Flink Runtime 1.0 Notes: Task Execution

Posted 2022-11-27 张包峰

tags:

篇首语：本文由小常识网(cha138.com)小编为大家整理，主要介绍了Flink Runtime 1.0 Notes: Task Execution相关的知识，希望对你有一定的参考价值。

About

I will try to give the mainline of how does Flink task works.

Main classes and methods are mentioned.

Format explaination

this is Class
this is method()
this is constant

Task Execution

Task Components

Through DataSourceTask, we see some basic components inside a Task

Task is an invokable.
gets the use of InputSplitProvider in RuntimeEnvironment to read data
Collector, a list of ChainedDriver, a list of RecordWriter. They do the computation and forward the result records to the next task(I do not claim that it is a push-style or just write somewhere to wait for fetching). BatckTask inits them together. ChainedDriver is also a Collector, and contains the Function.
It closes when no more input splits got, first OutputCollector.close(), then RecordWriter.flush(), all things(buffers, resources and so on) cleared. For DataSourceTask, its invocation is done.

Task Coordination

Go back to Task, after the invokable finishes invoke(), ResultPartition.finish() invoked. We will see how tasks coordinate with each other under Flink Runtime.

ResultPartition is a result partition for data produced by a single task.

Before a consuming task can request the result, it has to be deployed. The time of deployment depends on the PIPELINED vs. BLOCKING characteristic of the result partition(see ResultPartitionType). With PIPELINED results, receivers are deployed as soon as the first buffer is added to the result partition. With BLOCKING results on the other hand, receivers are deployed after the partition is finished.

Inside ResultPartition. finish(), if it finishes successfully, it will then notifyPipelinedConsumers(), else, for BLOCKING results, this will trigger the deployment of consuming tasks.

ResultPartitionConsumableNotifier does the notification by sending a ScheduleOrUpdateConsumers msg to JobManager. On the master side, ExecutionGraph.scheduleOrUpdateConsumers() gets the Execution by theResultPartitionID from msg, then continues to invoke ExecutionVertex.scheduleOrUpdateConsumers(), where all consumers are finally scheduled or updated by Execution.

The consumer may be not deployed before due to some deployment race, so that it will now do the scheduleForExecution(). Else if the consumer is RUNNING, a ResultPartitionLocation will be created, both locally or remotely, it is a perspective of the consuming task on the location of a result partition, then a msg of UpdatePartitionInfo is sent to the consumer slot.

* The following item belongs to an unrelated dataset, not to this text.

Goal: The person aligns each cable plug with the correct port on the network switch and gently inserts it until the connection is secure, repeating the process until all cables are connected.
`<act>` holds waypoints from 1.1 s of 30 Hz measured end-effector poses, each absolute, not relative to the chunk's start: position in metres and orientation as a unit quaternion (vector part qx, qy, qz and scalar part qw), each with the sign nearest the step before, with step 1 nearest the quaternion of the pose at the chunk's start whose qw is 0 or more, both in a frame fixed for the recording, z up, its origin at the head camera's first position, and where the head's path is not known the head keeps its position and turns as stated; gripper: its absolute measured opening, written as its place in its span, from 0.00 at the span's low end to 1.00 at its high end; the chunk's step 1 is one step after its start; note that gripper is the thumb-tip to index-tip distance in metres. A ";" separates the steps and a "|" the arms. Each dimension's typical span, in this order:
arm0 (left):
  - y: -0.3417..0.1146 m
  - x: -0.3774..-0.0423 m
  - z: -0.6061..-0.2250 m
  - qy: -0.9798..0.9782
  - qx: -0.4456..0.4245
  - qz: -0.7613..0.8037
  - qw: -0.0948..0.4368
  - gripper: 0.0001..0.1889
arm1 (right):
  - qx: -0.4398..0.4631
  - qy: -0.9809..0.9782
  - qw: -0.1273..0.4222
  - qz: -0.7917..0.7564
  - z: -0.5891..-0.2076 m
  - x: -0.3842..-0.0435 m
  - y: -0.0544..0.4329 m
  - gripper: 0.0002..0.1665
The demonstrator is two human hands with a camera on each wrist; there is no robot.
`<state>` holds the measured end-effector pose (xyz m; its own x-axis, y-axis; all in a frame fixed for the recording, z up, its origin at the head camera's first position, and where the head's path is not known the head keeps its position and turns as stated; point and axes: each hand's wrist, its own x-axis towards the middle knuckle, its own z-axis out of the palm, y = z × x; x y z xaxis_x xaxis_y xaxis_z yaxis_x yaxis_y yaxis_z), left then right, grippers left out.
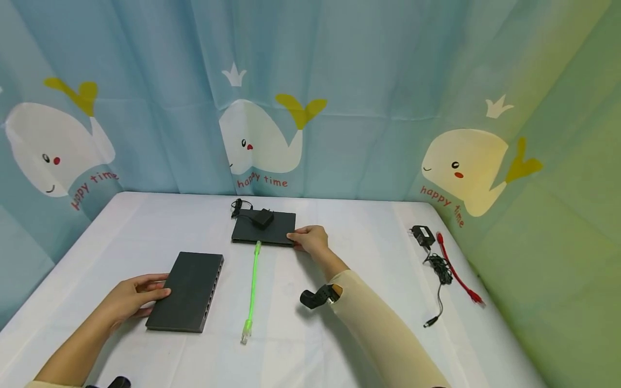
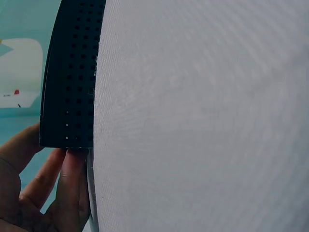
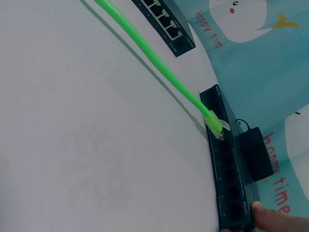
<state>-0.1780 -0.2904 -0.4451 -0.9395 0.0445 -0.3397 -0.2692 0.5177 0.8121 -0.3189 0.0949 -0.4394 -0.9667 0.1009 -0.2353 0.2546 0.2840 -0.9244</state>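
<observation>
Near the table's left side, my left hand (image 1: pixel 130 296) grips the left edge of a black network switch (image 1: pixel 186 291), thumb on top. The left wrist view shows its perforated side (image 2: pixel 79 72) above my fingers (image 2: pixel 72 181). Farther back, my right hand (image 1: pixel 312 238) pinches the right front corner of a second black network switch (image 1: pixel 278 229). On top of that one sits a black power adapter (image 1: pixel 262 218) with its cord. A green Ethernet cable (image 1: pixel 253 285) stretches towards me from the second switch's front; whether its far plug (image 3: pixel 216 125) is inserted, I cannot tell.
At the right lie another black power adapter (image 1: pixel 423 236) with a bundled cord (image 1: pixel 440 268) and a red Ethernet cable (image 1: pixel 456 272). A white cloth (image 1: pixel 368 237) covers the table. Behind it hangs a blue curtain (image 1: pixel 368 64) with whale prints.
</observation>
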 end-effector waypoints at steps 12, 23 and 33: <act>-0.291 -0.178 -0.444 0.859 -0.057 0.484 0.159 0.41 | 0.106 0.800 0.054 -0.589 -0.439 -0.327 0.067 0.13; -0.292 -0.178 -0.447 0.857 -0.057 0.487 0.159 0.41 | 0.114 0.802 0.055 -0.584 -0.440 -0.331 0.050 0.13; -0.290 -0.175 -0.447 0.853 -0.054 0.492 0.163 0.41 | 0.120 0.805 0.034 -0.580 -0.447 -0.319 0.051 0.14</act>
<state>-0.1746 -0.2903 -0.4474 -0.9413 0.0684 -0.3305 -0.2519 0.5094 0.8228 -0.3185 0.0514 -0.4469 -0.9690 0.1535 -0.1935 0.2323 0.2996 -0.9254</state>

Else if the consumer is in other status, the UpdatePartitionInfo will be sent to it anyway, just omit that.

Here goes the reader side action.

TaskManager handles the UpdatePartitionInfo msg, both single partition info or multi partitions info, happens in updateTaskInputPartitions(). The target task is found according to executionId, a SingleInputGate is found by the IntermediateDataSetID, which acts like a reader, consuming one or more partitions of a single produced intermediate result. SingleInputGate updates the input channel in updateInputChannel(), it maintains a map of IntermediateResultPartitionID to InputChannel.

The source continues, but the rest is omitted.